## PROBLEM TO SOLVE
From the entries, filter out every line that lacks "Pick" and copy the rest.

## INFORMATION SUPPLIED
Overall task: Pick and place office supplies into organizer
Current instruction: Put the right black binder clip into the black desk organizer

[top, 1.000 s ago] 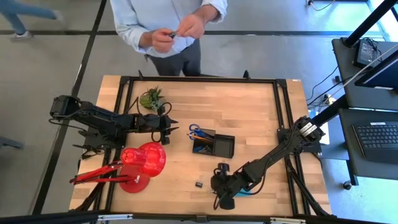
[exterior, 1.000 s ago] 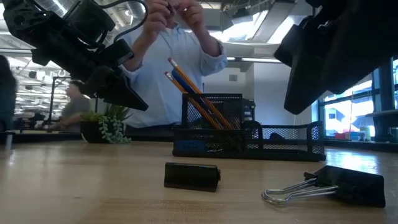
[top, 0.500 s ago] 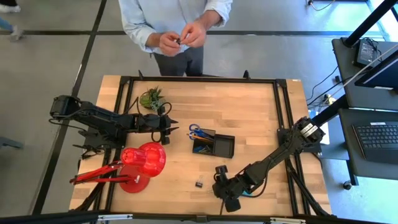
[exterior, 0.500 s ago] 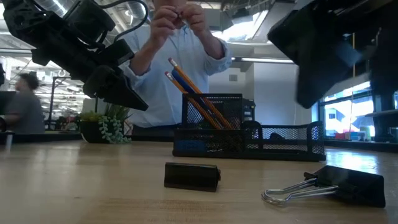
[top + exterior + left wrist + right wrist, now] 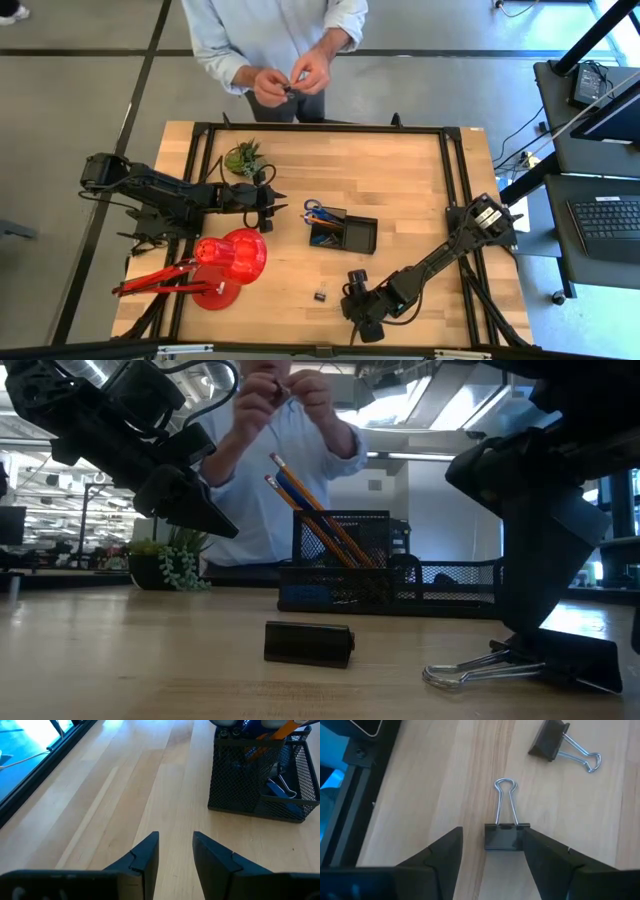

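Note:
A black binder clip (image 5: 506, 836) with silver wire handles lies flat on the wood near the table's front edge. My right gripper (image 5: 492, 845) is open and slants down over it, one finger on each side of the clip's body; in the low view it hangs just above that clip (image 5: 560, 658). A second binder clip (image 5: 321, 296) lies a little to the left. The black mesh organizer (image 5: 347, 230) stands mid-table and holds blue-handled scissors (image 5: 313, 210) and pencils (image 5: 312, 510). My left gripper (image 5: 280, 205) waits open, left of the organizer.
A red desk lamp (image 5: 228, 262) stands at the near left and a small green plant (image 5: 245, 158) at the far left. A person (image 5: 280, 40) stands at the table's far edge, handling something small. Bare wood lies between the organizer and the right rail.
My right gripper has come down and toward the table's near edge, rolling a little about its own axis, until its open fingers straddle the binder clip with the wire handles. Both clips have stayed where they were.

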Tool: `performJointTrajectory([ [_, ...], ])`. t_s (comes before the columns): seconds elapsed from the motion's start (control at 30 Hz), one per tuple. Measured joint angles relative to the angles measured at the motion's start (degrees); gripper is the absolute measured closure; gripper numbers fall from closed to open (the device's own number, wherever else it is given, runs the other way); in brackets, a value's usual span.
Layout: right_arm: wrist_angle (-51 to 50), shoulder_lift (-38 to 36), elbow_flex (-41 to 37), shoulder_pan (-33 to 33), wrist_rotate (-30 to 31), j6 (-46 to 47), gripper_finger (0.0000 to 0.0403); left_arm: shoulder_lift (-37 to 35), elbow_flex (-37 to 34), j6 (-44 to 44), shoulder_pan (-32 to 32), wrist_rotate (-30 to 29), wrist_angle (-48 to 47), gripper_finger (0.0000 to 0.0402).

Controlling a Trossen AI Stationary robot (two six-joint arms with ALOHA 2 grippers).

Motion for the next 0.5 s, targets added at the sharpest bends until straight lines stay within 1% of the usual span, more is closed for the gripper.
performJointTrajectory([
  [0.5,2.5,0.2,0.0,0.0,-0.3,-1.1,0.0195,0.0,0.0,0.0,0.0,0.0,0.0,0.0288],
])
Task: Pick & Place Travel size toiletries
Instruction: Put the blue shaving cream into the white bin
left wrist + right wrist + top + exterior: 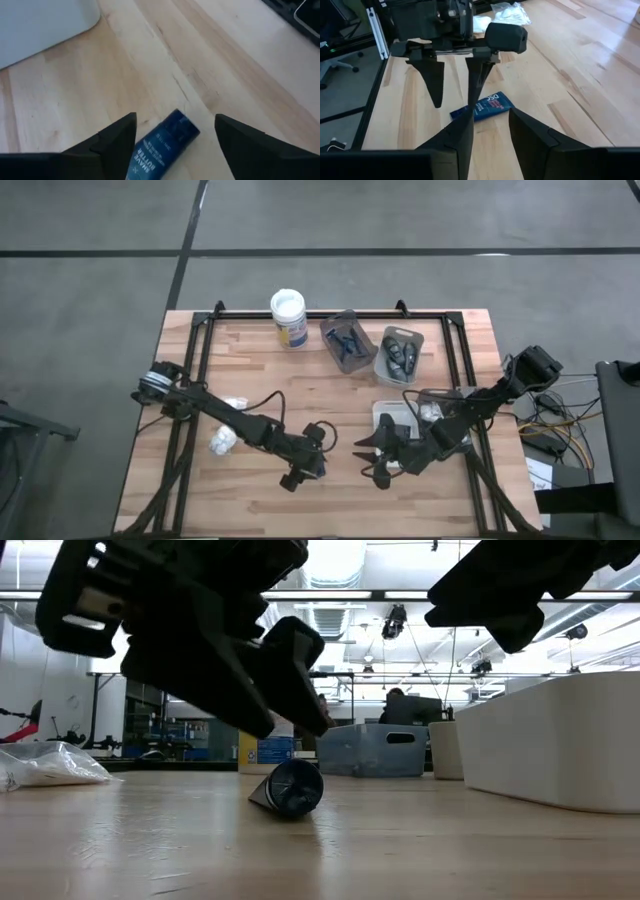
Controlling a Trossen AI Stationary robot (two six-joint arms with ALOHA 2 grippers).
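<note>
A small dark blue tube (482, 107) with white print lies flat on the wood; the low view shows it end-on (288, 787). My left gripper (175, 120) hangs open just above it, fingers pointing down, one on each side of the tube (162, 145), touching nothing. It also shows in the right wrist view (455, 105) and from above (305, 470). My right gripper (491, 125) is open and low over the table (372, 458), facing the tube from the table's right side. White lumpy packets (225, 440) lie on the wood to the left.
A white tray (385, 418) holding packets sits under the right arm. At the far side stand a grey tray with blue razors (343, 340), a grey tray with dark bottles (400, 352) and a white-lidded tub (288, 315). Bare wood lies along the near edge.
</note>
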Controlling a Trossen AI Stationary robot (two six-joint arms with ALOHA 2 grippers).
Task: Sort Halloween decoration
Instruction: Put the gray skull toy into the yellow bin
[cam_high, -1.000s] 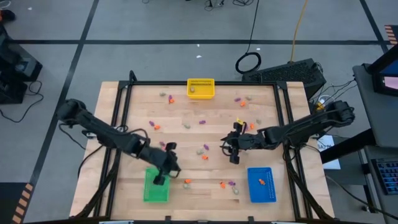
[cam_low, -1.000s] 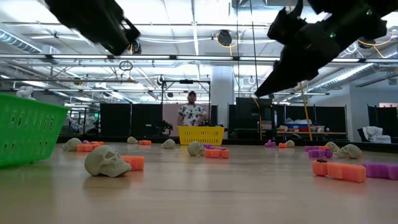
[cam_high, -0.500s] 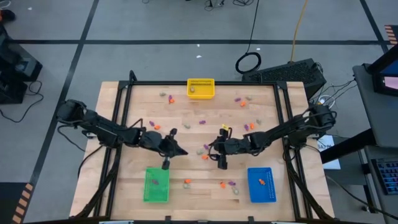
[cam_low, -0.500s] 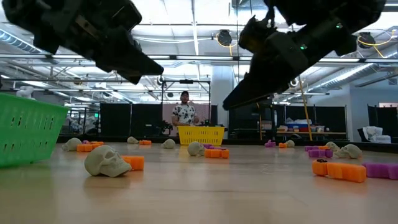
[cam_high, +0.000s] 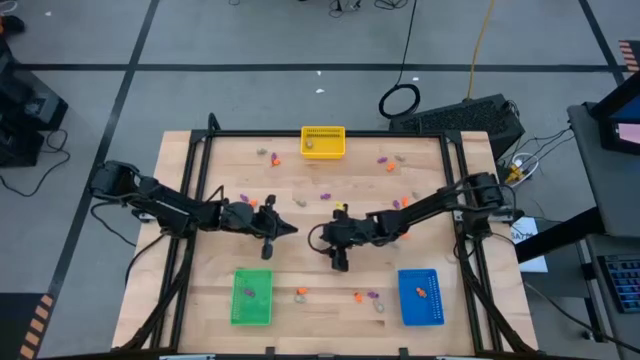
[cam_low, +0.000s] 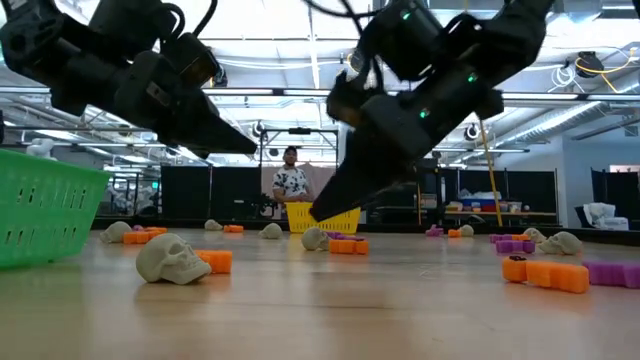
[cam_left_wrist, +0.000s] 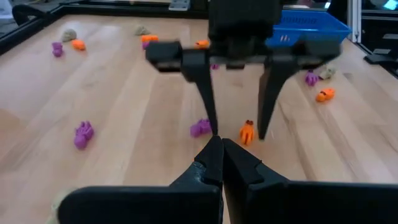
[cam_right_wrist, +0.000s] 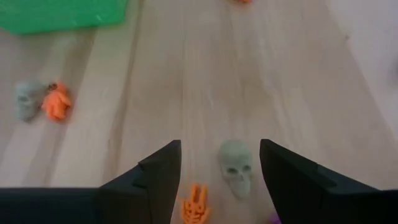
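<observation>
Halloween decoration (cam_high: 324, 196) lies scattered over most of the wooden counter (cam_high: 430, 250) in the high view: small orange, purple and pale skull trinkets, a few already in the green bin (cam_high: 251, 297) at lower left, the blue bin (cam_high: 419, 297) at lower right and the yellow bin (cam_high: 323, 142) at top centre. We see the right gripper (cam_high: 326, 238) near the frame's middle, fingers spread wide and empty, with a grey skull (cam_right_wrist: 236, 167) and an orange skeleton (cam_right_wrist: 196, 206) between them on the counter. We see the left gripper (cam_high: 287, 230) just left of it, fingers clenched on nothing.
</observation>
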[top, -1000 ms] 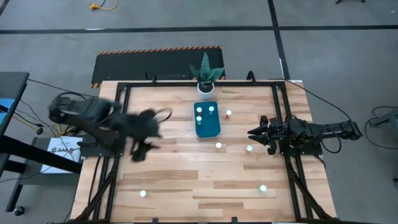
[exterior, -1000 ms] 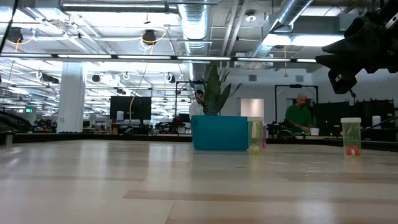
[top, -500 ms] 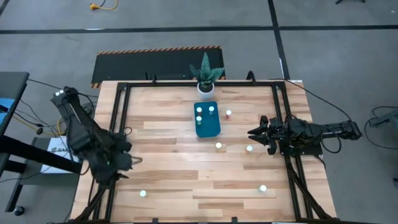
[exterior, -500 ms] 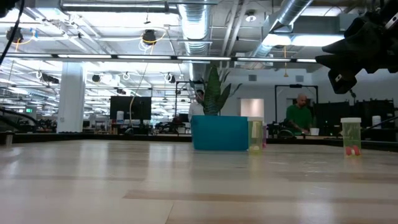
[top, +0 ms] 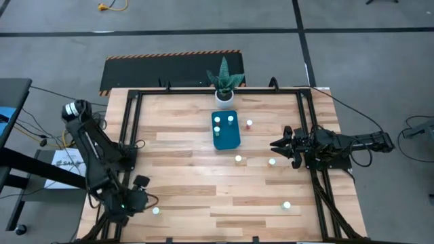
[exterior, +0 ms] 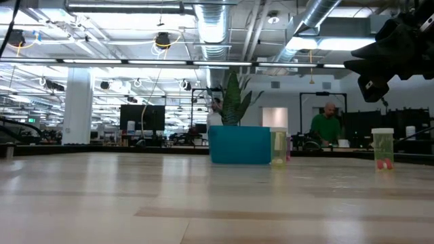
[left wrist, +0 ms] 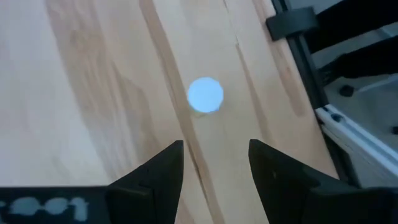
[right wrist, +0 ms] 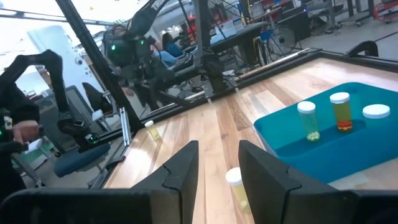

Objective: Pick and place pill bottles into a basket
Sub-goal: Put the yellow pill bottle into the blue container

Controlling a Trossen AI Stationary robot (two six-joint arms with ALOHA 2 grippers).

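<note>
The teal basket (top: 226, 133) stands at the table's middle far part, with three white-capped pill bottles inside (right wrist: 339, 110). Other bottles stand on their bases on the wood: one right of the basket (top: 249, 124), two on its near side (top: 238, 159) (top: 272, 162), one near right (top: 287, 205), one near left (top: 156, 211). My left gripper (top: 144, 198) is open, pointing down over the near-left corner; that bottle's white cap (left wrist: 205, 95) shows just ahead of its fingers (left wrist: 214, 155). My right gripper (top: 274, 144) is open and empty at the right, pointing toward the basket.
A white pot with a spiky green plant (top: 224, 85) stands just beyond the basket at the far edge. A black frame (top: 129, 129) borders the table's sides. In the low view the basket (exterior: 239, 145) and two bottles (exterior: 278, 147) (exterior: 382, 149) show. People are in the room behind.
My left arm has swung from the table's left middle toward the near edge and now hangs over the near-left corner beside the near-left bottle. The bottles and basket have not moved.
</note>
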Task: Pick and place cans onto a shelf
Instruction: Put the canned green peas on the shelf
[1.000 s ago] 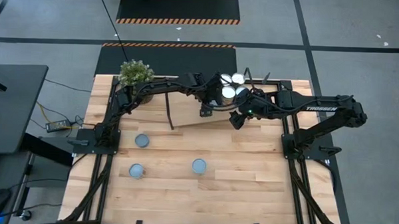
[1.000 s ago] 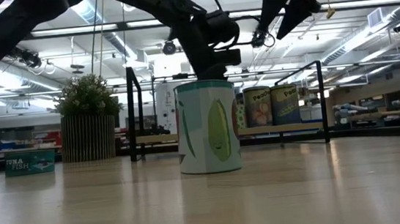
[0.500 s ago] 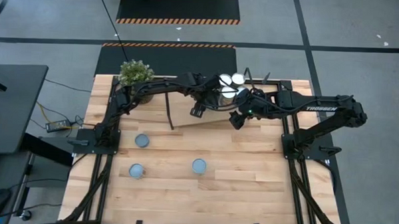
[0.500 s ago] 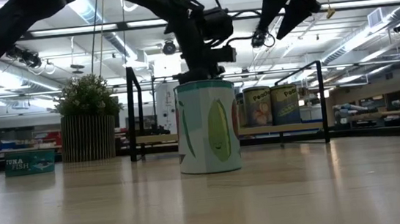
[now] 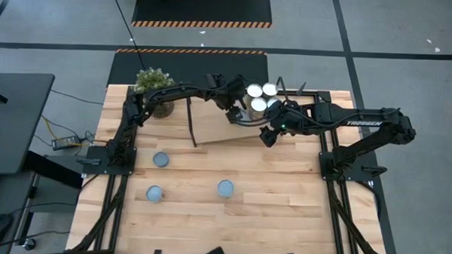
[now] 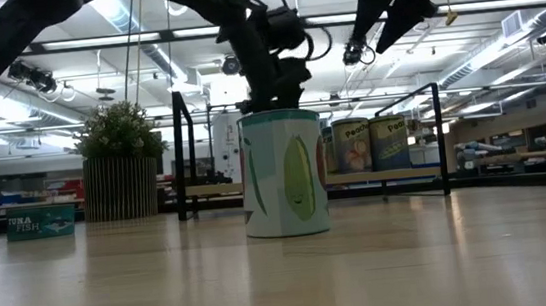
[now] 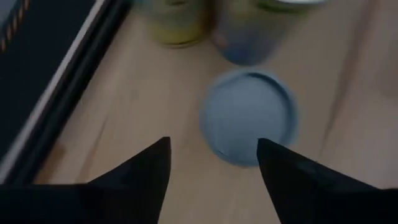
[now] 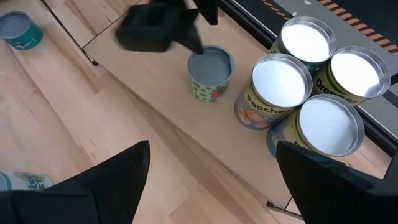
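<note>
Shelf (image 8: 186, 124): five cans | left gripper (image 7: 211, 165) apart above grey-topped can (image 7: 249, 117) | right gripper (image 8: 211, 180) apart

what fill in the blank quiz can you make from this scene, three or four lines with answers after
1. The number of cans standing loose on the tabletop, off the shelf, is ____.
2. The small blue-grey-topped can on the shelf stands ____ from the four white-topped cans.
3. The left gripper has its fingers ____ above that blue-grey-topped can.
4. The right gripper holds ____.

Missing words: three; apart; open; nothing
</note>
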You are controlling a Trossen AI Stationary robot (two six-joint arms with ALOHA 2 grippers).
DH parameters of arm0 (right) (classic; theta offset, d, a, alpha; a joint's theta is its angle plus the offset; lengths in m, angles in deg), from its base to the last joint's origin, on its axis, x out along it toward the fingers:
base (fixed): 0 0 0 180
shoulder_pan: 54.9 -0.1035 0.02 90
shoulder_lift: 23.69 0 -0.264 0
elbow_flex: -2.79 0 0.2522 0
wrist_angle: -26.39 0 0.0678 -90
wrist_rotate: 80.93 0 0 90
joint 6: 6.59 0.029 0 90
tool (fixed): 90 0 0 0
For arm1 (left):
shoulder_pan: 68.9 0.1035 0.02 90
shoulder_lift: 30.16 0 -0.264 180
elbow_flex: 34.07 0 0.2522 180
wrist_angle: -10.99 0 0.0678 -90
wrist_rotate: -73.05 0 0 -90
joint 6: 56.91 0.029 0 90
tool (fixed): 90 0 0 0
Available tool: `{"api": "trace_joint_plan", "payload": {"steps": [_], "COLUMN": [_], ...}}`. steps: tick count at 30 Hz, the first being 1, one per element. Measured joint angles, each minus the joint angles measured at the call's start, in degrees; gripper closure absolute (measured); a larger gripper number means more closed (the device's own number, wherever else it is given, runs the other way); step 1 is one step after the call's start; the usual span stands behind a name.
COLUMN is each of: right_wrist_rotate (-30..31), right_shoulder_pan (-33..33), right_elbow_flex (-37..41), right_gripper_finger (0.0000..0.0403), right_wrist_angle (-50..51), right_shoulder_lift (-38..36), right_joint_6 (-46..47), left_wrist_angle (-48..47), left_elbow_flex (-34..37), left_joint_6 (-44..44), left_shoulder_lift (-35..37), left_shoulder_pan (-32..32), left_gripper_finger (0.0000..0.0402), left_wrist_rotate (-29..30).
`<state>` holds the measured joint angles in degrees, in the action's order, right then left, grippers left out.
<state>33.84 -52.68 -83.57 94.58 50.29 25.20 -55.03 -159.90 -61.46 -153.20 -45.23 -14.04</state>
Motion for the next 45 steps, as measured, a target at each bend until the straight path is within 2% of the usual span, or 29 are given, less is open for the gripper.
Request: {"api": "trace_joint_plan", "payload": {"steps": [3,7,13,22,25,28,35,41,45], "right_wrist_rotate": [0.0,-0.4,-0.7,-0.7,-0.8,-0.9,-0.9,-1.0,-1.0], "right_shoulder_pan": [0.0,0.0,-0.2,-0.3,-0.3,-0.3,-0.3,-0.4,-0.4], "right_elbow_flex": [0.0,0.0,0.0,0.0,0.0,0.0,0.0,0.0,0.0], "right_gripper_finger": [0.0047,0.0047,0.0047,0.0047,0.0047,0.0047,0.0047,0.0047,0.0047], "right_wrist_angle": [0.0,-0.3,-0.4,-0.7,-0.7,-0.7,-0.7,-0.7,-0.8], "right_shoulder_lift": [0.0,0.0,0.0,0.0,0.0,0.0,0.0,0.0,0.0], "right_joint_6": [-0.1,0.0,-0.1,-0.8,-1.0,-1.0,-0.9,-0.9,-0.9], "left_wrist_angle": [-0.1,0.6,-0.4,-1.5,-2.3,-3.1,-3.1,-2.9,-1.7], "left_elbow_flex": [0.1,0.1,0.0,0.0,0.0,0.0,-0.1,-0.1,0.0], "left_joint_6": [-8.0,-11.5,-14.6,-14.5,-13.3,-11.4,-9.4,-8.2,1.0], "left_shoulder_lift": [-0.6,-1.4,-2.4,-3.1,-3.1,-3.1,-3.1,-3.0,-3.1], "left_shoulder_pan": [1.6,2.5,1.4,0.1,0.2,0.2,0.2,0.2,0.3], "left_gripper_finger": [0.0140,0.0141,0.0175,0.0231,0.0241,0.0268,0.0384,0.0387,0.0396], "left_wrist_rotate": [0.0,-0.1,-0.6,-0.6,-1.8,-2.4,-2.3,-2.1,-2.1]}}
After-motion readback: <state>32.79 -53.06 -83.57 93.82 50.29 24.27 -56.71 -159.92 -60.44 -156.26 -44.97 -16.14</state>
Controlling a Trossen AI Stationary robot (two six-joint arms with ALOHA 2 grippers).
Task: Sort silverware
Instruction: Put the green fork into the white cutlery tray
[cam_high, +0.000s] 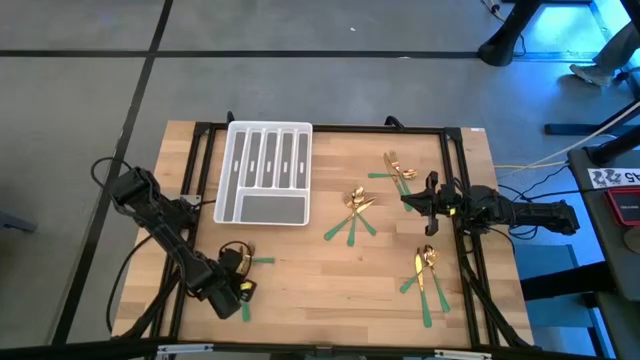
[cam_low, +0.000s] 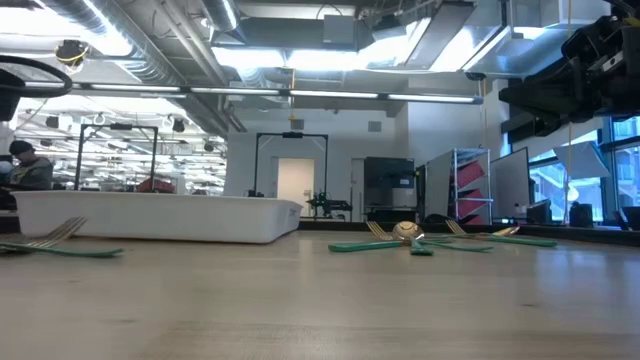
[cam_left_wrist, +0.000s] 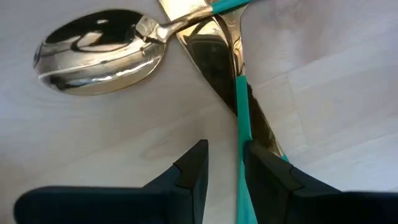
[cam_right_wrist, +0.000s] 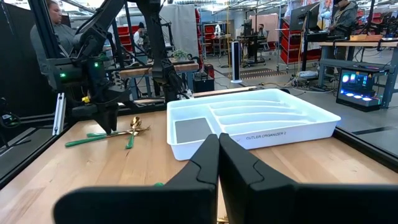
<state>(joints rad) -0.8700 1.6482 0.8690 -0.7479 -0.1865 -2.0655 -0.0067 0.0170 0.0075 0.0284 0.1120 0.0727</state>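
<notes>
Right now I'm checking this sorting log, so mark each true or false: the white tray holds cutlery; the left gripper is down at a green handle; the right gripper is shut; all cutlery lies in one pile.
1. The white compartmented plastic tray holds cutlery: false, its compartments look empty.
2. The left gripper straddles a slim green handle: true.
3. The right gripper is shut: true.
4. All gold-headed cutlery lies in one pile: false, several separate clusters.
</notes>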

## RESPONSE TO THE EXERCISE
Overall task: Pick and place office supplies into organizer
Task: Pick & Place Travel size toiletries
Objective: Pick and place pill bottles into a basket
Task: Pick and place cans onto a shelf

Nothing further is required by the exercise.